(Assigned task): What lines of the data hold the string "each"? Copy them all.

(Dataset excerpt):

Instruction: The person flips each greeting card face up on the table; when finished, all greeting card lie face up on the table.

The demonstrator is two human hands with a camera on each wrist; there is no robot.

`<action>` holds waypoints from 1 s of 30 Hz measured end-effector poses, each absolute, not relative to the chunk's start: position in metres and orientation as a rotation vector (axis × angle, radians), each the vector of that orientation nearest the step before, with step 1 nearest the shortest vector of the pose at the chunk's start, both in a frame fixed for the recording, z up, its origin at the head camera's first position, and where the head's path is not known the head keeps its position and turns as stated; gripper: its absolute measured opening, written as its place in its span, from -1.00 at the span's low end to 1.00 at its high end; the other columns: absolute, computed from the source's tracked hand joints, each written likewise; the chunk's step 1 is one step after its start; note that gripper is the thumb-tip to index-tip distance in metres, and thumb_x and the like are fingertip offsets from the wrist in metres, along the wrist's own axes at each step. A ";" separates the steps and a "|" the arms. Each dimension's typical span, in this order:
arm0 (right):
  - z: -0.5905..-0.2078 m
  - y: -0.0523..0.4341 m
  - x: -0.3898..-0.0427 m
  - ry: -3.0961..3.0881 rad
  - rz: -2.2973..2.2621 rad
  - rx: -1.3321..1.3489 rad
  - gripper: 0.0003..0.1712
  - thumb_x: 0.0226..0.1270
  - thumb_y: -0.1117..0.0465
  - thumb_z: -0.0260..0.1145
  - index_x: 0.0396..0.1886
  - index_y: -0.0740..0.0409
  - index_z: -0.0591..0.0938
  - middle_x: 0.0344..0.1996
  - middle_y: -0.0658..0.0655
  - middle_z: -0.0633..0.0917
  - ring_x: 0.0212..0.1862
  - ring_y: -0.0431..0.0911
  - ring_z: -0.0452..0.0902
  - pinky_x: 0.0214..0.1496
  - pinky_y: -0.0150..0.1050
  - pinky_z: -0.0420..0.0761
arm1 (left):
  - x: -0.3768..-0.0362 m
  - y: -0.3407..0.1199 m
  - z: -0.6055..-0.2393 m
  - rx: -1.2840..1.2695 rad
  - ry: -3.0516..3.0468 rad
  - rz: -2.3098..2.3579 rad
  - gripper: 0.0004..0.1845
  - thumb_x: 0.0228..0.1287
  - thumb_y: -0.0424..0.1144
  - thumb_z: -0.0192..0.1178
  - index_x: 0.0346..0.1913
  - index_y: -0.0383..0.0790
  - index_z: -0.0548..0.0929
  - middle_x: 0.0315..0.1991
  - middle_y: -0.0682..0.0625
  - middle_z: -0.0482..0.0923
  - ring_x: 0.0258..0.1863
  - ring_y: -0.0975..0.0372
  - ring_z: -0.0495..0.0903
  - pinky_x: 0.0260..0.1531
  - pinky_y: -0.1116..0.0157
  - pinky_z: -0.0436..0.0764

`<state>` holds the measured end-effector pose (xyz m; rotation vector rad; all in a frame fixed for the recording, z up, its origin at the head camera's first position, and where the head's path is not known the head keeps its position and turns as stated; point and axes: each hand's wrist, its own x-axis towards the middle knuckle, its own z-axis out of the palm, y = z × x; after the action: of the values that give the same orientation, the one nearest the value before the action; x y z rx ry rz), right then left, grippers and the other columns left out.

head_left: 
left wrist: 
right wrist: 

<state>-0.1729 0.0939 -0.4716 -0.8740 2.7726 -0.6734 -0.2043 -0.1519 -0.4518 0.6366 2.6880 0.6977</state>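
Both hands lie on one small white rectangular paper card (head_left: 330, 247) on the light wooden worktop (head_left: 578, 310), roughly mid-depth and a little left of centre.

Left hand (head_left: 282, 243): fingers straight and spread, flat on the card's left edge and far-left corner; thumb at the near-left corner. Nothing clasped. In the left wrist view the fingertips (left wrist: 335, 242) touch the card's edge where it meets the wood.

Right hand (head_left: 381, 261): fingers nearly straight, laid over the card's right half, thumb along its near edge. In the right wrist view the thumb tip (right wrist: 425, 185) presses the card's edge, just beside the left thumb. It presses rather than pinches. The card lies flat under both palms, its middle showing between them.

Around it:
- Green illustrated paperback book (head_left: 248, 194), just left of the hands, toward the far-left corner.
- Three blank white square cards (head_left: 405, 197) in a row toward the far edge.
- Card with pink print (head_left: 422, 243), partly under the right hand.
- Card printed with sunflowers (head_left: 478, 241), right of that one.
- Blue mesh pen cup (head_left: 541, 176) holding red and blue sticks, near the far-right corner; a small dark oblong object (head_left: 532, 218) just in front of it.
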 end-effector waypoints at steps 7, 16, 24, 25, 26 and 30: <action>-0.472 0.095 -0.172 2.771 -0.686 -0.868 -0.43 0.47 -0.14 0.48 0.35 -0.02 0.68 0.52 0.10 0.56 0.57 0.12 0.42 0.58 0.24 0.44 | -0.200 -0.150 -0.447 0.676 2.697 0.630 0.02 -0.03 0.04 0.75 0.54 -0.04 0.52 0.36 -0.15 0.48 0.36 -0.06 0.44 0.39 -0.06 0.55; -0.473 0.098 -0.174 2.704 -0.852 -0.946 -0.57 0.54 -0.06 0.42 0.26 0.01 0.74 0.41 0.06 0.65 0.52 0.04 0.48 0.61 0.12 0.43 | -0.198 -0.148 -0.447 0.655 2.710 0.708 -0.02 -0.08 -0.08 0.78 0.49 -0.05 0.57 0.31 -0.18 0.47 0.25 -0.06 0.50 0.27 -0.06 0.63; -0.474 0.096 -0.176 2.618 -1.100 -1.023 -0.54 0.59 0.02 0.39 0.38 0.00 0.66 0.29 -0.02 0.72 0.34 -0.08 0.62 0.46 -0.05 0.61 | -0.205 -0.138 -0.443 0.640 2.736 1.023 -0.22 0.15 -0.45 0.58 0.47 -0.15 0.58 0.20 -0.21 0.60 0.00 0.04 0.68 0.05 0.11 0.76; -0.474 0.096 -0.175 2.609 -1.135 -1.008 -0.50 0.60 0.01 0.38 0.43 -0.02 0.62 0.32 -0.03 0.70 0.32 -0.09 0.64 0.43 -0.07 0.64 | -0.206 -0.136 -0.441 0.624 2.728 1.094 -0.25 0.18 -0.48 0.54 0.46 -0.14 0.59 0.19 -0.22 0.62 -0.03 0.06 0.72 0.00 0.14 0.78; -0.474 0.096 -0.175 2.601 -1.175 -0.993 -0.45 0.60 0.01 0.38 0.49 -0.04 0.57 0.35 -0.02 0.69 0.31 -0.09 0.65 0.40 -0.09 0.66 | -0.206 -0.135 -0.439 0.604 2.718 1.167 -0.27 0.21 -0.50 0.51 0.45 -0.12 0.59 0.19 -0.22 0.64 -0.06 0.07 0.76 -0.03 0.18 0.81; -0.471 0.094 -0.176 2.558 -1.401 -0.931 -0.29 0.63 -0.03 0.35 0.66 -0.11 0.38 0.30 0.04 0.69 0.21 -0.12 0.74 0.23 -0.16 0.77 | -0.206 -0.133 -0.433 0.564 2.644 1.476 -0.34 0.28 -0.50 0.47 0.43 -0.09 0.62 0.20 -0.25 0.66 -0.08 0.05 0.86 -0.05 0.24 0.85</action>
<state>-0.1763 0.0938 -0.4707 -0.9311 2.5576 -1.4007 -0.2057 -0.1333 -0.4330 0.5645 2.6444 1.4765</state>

(Written response):
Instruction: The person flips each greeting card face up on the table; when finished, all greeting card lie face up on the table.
The demonstrator is two human hands with a camera on each wrist; there is no robot.
`<action>` holds waypoints from 1 s of 30 Hz measured end-effector poses, each absolute, not relative to the chunk's start: position in metres and orientation as a rotation vector (axis × angle, radians), each the vector of that orientation nearest the step before, with step 1 nearest the shortest vector of the pose at the chunk's start, both in a frame fixed for the recording, z up, its origin at the head camera's first position, and where the head's path is not known the head keeps its position and turns as stated; gripper: its absolute measured opening, written as its place in its span, from -1.00 at the span's low end to 1.00 at its high end; the other columns: absolute, computed from the source's tracked hand joints, each written likewise; the chunk's step 1 is one step after its start; note that gripper is the thumb-tip to index-tip distance in metres, and thumb_x and the like are fingertip offsets from the wrist in metres, along the wrist's own axes at each step. A ";" separates the steps and a "|" the arms. Each dimension's typical span, in this order:
`<state>` holds the measured end-effector pose (xyz m; rotation vector rad; all in a frame fixed for the recording, z up, its origin at the head camera's first position, and where the head's path is not known the head keeps its position and turns as stated; point and axes: each hand's wrist, its own x-axis towards the middle knuckle, its own z-axis out of the palm, y = z × x; after the action: of the values that give the same orientation, the one nearest the value before the action; x y z rx ry rz), right then left, grippers and the other columns left out.

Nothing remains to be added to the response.